## About this exercise
In the listing below, locate the line that contains "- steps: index" and the line that contains "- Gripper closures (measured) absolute". Restate word for word those two lines and every line between them, and nothing else.

START Information shown

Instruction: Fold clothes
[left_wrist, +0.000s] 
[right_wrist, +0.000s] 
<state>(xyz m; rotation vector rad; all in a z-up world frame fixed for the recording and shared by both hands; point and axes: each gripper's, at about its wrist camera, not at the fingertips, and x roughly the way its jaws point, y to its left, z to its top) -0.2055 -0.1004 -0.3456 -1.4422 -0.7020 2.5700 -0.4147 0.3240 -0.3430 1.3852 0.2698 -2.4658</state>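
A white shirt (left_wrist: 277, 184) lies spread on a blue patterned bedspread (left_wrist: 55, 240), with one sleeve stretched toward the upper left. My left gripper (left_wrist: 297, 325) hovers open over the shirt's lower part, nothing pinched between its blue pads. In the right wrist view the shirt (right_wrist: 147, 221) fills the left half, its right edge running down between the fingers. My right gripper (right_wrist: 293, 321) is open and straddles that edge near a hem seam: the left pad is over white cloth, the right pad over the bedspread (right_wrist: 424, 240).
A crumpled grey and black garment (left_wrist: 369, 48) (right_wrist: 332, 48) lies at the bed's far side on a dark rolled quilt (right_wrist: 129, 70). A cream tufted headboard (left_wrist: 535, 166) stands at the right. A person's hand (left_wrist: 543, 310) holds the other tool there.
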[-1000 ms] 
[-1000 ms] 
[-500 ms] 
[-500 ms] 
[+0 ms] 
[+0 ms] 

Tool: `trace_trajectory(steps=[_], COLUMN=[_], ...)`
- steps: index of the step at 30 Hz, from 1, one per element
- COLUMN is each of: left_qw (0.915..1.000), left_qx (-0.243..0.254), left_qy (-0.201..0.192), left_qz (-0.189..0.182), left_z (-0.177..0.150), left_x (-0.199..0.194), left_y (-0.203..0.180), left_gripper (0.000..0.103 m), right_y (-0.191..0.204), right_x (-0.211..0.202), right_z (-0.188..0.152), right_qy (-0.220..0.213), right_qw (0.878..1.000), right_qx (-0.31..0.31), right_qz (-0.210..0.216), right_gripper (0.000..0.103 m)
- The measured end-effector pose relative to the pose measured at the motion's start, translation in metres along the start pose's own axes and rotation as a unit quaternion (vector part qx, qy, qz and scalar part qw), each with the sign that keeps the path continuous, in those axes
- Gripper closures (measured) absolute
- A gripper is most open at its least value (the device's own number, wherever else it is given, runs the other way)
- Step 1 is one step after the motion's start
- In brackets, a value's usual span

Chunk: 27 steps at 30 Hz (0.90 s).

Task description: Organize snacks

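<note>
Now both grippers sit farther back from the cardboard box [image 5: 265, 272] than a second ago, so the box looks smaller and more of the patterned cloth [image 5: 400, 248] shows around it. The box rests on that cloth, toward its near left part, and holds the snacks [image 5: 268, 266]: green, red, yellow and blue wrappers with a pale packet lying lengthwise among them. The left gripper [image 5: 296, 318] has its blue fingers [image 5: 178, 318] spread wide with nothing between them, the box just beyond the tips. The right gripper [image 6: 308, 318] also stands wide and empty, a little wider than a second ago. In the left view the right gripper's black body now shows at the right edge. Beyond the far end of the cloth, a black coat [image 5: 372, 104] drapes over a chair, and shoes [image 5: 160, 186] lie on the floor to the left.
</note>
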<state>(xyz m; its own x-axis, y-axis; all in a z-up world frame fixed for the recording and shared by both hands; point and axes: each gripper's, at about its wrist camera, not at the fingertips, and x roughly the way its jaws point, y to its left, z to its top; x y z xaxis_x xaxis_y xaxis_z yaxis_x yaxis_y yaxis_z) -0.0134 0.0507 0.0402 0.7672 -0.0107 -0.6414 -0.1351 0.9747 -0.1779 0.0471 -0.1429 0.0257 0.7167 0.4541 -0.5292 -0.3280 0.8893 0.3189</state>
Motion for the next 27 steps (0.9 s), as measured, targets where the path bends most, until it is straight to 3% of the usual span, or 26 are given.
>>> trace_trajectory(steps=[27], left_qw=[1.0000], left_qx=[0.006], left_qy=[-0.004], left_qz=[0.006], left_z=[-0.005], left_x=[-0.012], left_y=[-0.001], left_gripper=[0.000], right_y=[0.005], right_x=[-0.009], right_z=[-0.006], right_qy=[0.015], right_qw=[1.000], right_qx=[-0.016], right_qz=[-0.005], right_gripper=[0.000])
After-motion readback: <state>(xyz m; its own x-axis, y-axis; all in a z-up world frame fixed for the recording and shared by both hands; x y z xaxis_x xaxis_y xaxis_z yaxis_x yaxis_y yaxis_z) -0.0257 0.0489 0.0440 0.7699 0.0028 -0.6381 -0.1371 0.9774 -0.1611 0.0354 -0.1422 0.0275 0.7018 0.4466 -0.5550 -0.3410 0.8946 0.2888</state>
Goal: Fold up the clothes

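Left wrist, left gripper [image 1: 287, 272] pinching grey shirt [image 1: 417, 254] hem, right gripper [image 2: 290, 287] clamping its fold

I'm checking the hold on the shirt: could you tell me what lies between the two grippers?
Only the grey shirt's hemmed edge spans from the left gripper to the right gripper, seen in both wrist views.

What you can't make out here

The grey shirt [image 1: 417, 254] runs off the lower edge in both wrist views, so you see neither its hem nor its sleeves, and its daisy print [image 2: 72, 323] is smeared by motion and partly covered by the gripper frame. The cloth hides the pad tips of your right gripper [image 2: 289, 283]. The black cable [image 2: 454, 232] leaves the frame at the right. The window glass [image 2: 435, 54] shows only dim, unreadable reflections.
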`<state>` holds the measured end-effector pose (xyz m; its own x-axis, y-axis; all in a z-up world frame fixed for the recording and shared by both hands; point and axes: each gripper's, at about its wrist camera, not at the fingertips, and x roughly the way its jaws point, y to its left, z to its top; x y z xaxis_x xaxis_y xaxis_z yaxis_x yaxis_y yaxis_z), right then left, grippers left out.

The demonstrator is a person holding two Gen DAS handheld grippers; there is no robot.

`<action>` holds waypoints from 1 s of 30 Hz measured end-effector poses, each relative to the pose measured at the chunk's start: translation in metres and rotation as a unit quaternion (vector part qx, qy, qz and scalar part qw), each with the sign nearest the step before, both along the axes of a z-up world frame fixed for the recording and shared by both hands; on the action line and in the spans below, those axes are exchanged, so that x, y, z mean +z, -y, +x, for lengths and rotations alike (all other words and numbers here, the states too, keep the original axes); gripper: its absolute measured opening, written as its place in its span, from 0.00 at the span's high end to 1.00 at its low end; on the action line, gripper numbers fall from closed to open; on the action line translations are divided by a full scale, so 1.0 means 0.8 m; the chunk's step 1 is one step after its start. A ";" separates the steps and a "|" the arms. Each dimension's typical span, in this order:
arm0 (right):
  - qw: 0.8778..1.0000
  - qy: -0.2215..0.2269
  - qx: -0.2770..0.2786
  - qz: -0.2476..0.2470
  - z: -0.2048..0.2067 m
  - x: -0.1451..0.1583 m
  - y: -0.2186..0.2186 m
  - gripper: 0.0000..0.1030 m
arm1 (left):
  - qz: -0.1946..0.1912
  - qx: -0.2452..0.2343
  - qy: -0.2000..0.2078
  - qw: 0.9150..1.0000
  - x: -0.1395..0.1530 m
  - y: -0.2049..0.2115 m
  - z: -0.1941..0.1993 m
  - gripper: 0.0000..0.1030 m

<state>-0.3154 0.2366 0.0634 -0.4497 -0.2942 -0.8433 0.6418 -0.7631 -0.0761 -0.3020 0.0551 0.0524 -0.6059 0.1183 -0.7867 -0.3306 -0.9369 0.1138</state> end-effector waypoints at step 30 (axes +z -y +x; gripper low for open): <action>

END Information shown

## Answer to this exercise
- steps: index of the step at 30 Hz, from 1, one per element
- COLUMN is each of: left_qw (0.915..1.000), left_qx (-0.243..0.254), left_qy (-0.201..0.192), left_qz (-0.189..0.182), left_z (-0.177..0.150), left_x (-0.199..0.194), left_y (-0.203..0.180), left_gripper (0.000..0.103 m), right_y (-0.191..0.204), right_x (-0.211..0.202), right_z (-0.188..0.152), right_qy (-0.220..0.213), right_qw (0.878..1.000), right_qx (-0.31..0.31), right_qz (-0.210..0.216), right_gripper (0.000..0.103 m)
- The measured end-effector pose relative to the pose measured at the motion's start, translation in metres along the start pose's own axes and rotation as a unit quaternion (vector part qx, qy, qz and scalar part qw), each with the sign that keeps the path continuous, in those axes
- Gripper closures (measured) absolute

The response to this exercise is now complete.